If I give you a medicine that lowers your risk of a heart attack by 50%, the magnitude of benefit that you get depends on your underlying risk.
If you have a 1% chance of a heart attack over the next year, that risk goes down to 0.5%.
Not very impressive, and I bet you wouldn’t take a medicine everyday with those numbers.
But if you have a 50% chance of a heart attack over the next year, then your risk goes down to 25%.
Now we’re talking!
Most people would choose not to take a medicine every day that has a risk of a side effects for a paltry reduction in a bad outcome.
As we saw for a group of pretty high risk patients in the 4S study, most people are going to do alright even when they’re at higher than average risk.
So when you look at a lower risk group treated with statins, like in the JUPITER trial, you see that even though rosuvastatin still saved lives compared to placebo, a lot more people were treated “unnecessarily” who would have done just fine anyway:
Most people don’t want to take prescription medications if they don’t absolutely “have to” but also want to do anything to prevent getting sick
This is the inherent contradiction in the idea of “preventive” medicine: to prevent illness, we treat a lot of people who would have done fine anyway.
When you actually look at the data on prevention, you realize that truly targeted, or “precision” therapy is impossible without a crystal ball, a time machine, or supernatural powers.
If you want to prevent disease, you need to treat people who would have done well even without your treatment.
That’s true for quitting smoking, exercise, and eating healthy just like it is true for any other drug, supplement, or medical procedure that you can think of.
The interventions we do will change your probability of getting sick, but it’s impossible to know if you truly “need” to be treated.
The doctors who specialize in prevention tend to be the most aggressive in prescribing medications
One of the most bizarre things that I’ve observed about the way this happens in practice is that a lot of the doctors who specialize in prevention are the most aggressive in terms of prescribing medications to low risk people.
That’s partly because they understand causality - treating the things that cause disease reduce the risk of getting disease - and partly because once you recognize that you can alter the trajectory of a chronic disease that kills a lot of people, it makes a lot of logical sense to do so as much as possible.
Elevated lipid levels (“high cholesterol”) provide perhaps the most illustrative example.
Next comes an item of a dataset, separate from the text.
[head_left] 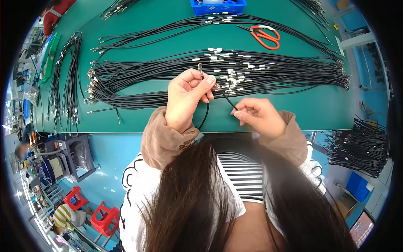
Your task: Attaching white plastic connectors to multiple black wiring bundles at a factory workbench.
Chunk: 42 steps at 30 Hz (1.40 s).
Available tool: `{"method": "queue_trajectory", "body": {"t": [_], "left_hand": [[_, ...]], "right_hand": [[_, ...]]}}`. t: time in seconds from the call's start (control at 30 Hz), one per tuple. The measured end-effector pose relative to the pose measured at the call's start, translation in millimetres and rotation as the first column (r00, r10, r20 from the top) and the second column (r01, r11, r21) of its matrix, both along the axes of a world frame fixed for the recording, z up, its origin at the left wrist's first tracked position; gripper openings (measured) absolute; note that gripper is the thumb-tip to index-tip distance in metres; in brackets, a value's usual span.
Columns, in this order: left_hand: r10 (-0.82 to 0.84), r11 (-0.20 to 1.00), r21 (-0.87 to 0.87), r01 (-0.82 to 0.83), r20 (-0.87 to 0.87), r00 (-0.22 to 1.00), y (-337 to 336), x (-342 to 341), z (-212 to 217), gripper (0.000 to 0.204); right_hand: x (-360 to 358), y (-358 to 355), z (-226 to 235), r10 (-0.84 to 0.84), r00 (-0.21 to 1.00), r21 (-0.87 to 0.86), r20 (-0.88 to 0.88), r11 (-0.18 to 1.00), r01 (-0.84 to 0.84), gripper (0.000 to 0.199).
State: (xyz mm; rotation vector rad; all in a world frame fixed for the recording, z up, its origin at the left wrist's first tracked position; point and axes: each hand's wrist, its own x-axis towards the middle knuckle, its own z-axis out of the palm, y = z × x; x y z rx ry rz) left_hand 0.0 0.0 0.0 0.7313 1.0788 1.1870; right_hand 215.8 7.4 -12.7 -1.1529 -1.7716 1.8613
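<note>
My left hand (187, 94) pinches a black cable (204, 119) near its metal end, which sticks up past the fingertips. Close beside it, my right hand (259, 117) grips a thin black stretch of cable that runs up to the left fingers. Whether both stretches belong to one cable I cannot tell. Both hands are above the near part of the green table. Just behind them lies a wide bundle of black cables (151, 71) with white tags (235, 77) at the middle and metal terminals at the ends.
Red-handled cutters (265, 38) lie behind the bundle, by another row of cables (168, 28). A blue bin (218, 8) stands at the back. More cables (71, 80) lie at the left. Cables hang (357, 147) at the right. Red stools (105, 219) and a person (69, 216) are at lower left.
</note>
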Motion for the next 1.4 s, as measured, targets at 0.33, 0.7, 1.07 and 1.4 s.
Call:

The earlier you start with risk reduction with medications, the higher your probability of avoiding heart attacks and strokes:
But where you land on a question like “should you take a statin for prevention if you’ve never had a heart attack?” occurs where your values and preferences interact with your understanding of biology, risk tolerance, and aversion to pharmaceuticals.
This ends up being really straightforward: a literal application of preventive principles means over-treating lots of people who would never have developed disease if you had left them alone
You can argue that most prevention is actually overtreatment, and I think you’d be right.
But I’ll end with one other aspect that you should be considering when pondering these topics: asymmetric risk.
The worst outcome of having a heart attack is almost certainly worse than the worst outcome of being on a medication - so even if the likelihood of benefit is less than the likelihood of harm, it can still make logical sense to pursue the treatment.
And you can always stop a treatment if you develop side effects.
That doesn’t mean I am recommending medications for all, but I do think that the question here is more nuanced than a lot of people arguing both sides might like you to think.
Moving forward, when you hear the phrase “preventive medicine,” you should recognize that the reality of prevention is essentially just another way of saying overtreating a lot of healthy people in order to reduce a few instances of others getting sick.